» What you should do: Nothing in the copy should be a picture; everything else in the listing is to be restated exactly.

» Supplied information:

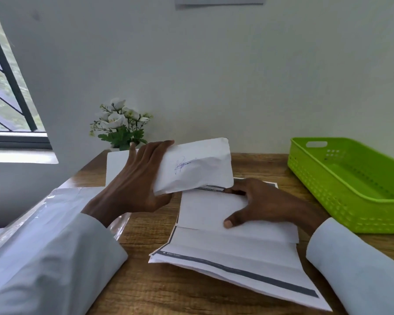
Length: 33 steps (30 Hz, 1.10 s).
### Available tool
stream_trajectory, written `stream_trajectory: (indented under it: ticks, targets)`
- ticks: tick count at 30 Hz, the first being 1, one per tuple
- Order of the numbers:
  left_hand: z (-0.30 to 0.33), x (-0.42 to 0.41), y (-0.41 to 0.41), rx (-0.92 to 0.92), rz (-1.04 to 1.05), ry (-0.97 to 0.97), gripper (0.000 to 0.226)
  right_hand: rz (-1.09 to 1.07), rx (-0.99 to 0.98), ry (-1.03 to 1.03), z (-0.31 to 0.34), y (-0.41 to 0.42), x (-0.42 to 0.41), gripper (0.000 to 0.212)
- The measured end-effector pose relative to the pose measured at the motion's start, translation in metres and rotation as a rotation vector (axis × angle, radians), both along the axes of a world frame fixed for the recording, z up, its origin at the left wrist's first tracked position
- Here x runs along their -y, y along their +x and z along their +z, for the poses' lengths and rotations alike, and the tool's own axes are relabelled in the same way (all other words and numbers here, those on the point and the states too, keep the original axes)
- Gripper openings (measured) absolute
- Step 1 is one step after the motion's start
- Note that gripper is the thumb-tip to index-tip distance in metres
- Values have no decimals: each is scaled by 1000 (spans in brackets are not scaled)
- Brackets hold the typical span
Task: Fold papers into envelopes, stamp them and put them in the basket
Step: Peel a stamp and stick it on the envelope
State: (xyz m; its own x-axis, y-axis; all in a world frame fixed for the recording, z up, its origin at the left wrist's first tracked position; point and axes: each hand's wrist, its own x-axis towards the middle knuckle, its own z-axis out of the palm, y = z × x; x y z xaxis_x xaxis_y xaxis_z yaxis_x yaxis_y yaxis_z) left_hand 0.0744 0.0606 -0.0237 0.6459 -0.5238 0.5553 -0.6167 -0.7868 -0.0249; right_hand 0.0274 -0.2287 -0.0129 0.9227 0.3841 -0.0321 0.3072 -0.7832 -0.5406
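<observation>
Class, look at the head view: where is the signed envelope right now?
The signed envelope is held up off the table in the left hand, centre of view, above the folded paper and in front of the flowers.

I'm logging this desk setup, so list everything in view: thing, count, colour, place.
envelope: one, white with blue scribble, held above the desk centre
papers: a stack, white with dark bands, desk centre
basket: one, green, desk right
flowers: one bunch, white and green, back by the wall
plastic sleeve: one, clear, desk left
desk: one, wooden
window: one, dark frame, left
left hand: holds the envelope
right hand: pressed on the papers
</observation>
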Motion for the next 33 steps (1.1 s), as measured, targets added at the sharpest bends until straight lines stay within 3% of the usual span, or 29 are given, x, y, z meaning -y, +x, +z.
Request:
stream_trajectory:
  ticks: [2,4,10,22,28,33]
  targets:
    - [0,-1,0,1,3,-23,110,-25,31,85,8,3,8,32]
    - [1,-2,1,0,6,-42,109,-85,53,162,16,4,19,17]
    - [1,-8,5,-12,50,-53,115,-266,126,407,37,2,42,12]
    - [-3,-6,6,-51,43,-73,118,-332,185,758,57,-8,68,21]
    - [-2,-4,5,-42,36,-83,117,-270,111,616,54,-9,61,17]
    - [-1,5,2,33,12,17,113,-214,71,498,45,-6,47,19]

» Finished exercise:
Length: 33 steps (30 Hz, 1.10 s).
### Available tool
stream_trajectory, written `stream_trajectory: (indented under it: ticks, targets)`
- ticks: tick count at 30 Hz, the first being 1, one per tuple
- Order of the numbers:
  left_hand: z (-0.30 to 0.33), x (-0.42 to 0.41), y (-0.41 to 0.41), rx (-0.92 to 0.92), rz (-1.04 to 1.05), ry (-0.97 to 0.97), gripper (0.000 to 0.226)
  right_hand: rz (-1.09 to 1.07), rx (-0.99 to 0.98), ry (-1.03 to 1.03), z (-0.31 to 0.34), y (-0.41 to 0.42), x (-0.42 to 0.41), gripper (0.000 to 0.212)
- The measured end-effector pose relative to the pose measured at the motion's start, translation in metres and rotation as a rotation vector (axis × angle, radians), both along the axes of a world frame fixed for the recording, z up, its origin at the left wrist's first tracked position
- Here x runs along their -y, y along their +x and z along their +z, for the poses' lengths and rotations alike, and the tool's own axes are relabelled in the same way (all other words and numbers here, those on the point and the states too, keep the original axes)
- Gripper openings (measured) absolute
- Step 1 is one step after the motion's start
- Note that gripper is the thumb-tip to index-tip distance in metres
- Values have no decimals: each is scaled by 1000 (spans in brackets are not scaled)
- Brackets hold the typical span
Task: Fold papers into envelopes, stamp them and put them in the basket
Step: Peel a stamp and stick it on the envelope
State: (xyz m; its own x-axis, y-axis; all in a world frame fixed for the recording, z up, its origin at the left wrist's first tracked position; point and axes: each hand's wrist, its own x-axis towards the middle knuckle, its own z-axis out of the palm, y = z × x; x y z xaxis_x xaxis_y xaxis_z yaxis_x yaxis_y yaxis_z) left_hand 0.0744 0.0606 -0.0237 0.6459 -0.5238 0.5553 -0.6167 -0.7868 -0.0249; right_hand 0.0274 -0.2287 -0.0129 0.9227 0.3841 -0.0321 0.3072 -0.7832 -0.5406
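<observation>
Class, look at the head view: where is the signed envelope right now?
The signed envelope is held up off the table in the left hand, centre of view, above the folded paper and in front of the flowers.

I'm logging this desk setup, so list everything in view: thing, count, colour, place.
envelope: one, white with blue scribble, held above the desk centre
papers: a stack, white with dark bands, desk centre
basket: one, green, desk right
flowers: one bunch, white and green, back by the wall
plastic sleeve: one, clear, desk left
desk: one, wooden
window: one, dark frame, left
left hand: holds the envelope
right hand: pressed on the papers
</observation>
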Motion for the next 33 steps (1.1 s), as measured, targets added at the sharpest bends until straight lines stay within 3% of the usual span, or 29 are given, x, y, z meaning -y, +x, +z.
Request:
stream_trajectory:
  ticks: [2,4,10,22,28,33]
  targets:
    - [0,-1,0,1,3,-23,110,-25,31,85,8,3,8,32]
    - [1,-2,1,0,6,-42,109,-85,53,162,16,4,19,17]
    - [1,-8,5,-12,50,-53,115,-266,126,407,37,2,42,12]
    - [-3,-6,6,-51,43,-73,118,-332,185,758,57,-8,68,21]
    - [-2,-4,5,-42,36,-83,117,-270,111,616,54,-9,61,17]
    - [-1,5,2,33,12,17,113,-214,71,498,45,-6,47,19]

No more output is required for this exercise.